This study aims to establish a precise method for determining spacecraft departure from NRHO by incorporating multiple parameters, thereby addressing challenges associated with departure assessment. This discussion constitutes the initial step in the strategic planning of M2MB transfers, specifically focusing on the departure from the cislunar region. In particular, functions related to the pseudo-potential and momentum of the four-body problem are utilized to propose and validate a classification algorithm for identifying the dynamical region in which the spacecraft resides. The proposed algorithm serves as a foundational framework for analyzing key departure characteristics, such as the time required for departure and the energy state at the moment of departure. Ultimately, this study contributes to the development of an optimized NRHO departure strategy that facilitates efficient transfers to M2MB trajectories.

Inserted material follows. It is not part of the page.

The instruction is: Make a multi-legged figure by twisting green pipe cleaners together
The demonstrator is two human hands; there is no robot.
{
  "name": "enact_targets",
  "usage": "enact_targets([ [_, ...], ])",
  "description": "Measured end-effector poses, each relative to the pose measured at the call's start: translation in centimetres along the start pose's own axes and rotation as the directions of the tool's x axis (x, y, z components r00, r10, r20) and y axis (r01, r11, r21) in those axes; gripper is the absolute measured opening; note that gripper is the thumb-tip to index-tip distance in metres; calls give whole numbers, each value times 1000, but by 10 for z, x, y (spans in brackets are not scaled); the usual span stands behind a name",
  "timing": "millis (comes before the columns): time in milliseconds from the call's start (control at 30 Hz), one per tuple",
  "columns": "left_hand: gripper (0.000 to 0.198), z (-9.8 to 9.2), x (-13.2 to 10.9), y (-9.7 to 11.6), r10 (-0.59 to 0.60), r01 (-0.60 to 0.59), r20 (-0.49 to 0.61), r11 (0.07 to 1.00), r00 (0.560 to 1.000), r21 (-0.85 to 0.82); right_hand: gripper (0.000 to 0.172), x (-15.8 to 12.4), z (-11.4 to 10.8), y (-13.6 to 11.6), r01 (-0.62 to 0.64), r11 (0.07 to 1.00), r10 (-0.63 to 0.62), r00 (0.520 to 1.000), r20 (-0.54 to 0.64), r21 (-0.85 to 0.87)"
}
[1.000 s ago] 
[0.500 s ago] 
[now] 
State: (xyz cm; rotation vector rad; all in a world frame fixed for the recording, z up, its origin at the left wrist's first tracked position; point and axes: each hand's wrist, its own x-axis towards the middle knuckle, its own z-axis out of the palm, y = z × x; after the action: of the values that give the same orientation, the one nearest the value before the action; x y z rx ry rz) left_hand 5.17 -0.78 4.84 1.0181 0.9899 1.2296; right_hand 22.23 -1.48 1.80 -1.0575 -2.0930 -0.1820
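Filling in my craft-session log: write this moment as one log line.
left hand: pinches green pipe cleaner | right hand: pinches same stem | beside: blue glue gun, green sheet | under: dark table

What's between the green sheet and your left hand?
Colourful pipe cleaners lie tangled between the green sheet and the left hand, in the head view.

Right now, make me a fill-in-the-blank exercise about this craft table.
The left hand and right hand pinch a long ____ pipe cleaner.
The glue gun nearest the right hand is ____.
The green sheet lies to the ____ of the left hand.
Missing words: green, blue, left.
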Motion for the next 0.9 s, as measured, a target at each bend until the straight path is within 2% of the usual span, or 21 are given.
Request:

2. Fundamental of Multi-Body Dynamics

In this study, two coordinate systems are defined. One is the circular restricted three-body problem (CR3BP) [26]. The celestial bodies handled are Earth and the Moon, and the behavior of spacecraft is expressed with a mass approximated to zero. The other is the bi-circular restricted four-body problem. The celestial bodies handled are the Sun, Earth, and Moon, and they all exist on the same plane. The behavior of spacecraft, which are also treated as micro-mass bodies, is expressed with a higher degree of fidelity than CR3BP. The two dynamical systems are often used as initial designs for orbital planning in the subsequent process of full ephemeris. In this chapter, we discuss the equations of motion and the definition of the phase angles of the Sun and Moon, which will be the key in the discussion that follows.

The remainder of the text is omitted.